** Supplied data follows **
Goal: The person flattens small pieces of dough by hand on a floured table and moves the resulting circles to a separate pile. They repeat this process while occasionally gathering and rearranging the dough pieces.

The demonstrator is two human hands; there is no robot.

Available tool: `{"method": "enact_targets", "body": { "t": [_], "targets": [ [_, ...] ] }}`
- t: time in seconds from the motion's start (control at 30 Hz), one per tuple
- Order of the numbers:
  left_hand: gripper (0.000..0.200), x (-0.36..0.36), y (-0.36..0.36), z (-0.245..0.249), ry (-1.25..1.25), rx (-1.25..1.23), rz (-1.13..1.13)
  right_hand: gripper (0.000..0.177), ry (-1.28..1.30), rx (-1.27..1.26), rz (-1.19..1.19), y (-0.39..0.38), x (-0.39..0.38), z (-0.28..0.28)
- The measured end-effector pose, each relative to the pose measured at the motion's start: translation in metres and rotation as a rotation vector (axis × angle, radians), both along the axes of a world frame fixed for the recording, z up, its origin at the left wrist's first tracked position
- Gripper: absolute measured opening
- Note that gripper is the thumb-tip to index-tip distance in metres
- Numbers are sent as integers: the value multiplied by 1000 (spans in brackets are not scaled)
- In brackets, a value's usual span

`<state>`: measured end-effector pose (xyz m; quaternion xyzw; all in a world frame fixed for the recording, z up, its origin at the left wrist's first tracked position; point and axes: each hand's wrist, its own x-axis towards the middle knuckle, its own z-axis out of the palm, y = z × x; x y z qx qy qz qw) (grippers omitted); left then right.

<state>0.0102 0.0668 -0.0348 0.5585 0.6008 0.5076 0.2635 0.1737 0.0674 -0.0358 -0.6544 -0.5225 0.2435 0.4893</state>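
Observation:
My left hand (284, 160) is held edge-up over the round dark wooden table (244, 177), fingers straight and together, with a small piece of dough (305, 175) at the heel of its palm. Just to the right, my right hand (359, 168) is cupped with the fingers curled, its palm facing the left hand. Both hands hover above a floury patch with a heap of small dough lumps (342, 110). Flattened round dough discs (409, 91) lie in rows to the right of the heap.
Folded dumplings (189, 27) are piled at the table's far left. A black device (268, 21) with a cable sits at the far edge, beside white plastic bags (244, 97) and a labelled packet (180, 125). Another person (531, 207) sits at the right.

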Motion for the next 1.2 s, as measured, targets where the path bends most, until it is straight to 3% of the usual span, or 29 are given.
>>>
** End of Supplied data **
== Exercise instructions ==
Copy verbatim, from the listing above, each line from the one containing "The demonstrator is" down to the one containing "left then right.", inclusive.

== Result of this task ==
The demonstrator is two human hands; there is no robot.

Available tool: `{"method": "enact_targets", "body": { "t": [_], "targets": [ [_, ...] ] }}`
- t: time in seconds from the motion's start (control at 30 Hz), one per tuple
- Order of the numbers:
  left_hand: gripper (0.000..0.200), x (-0.36..0.36), y (-0.36..0.36), z (-0.245..0.249), ry (-1.25..1.25), rx (-1.25..1.23), rz (-1.13..1.13)
  right_hand: gripper (0.000..0.177), ry (-1.28..1.30), rx (-1.27..1.26), rz (-1.19..1.19), y (-0.39..0.38), x (-0.39..0.38), z (-0.28..0.28)
- The measured end-effector pose, each relative to the pose measured at the motion's start: translation in metres and rotation as a rotation vector (axis × angle, radians), both along the axes of a world frame fixed for the recording, z up, its origin at the left wrist's first tracked position
- Gripper: absolute measured opening
- Note that gripper is the thumb-tip to index-tip distance in metres
- Numbers are sent as integers: the value multiplied by 1000 (spans in brackets are not scaled)
- In brackets, a value's usual span

`<state>`: measured end-effector pose (xyz m; quaternion xyzw; all in a world frame fixed for the recording, z up, its origin at the left wrist's first tracked position; point and axes: each hand's wrist, its own x-axis towards the middle knuckle, its own z-axis out of the palm, y = z × x; x y z qx qy qz qw) (grippers omitted); left then right.

The output is complete.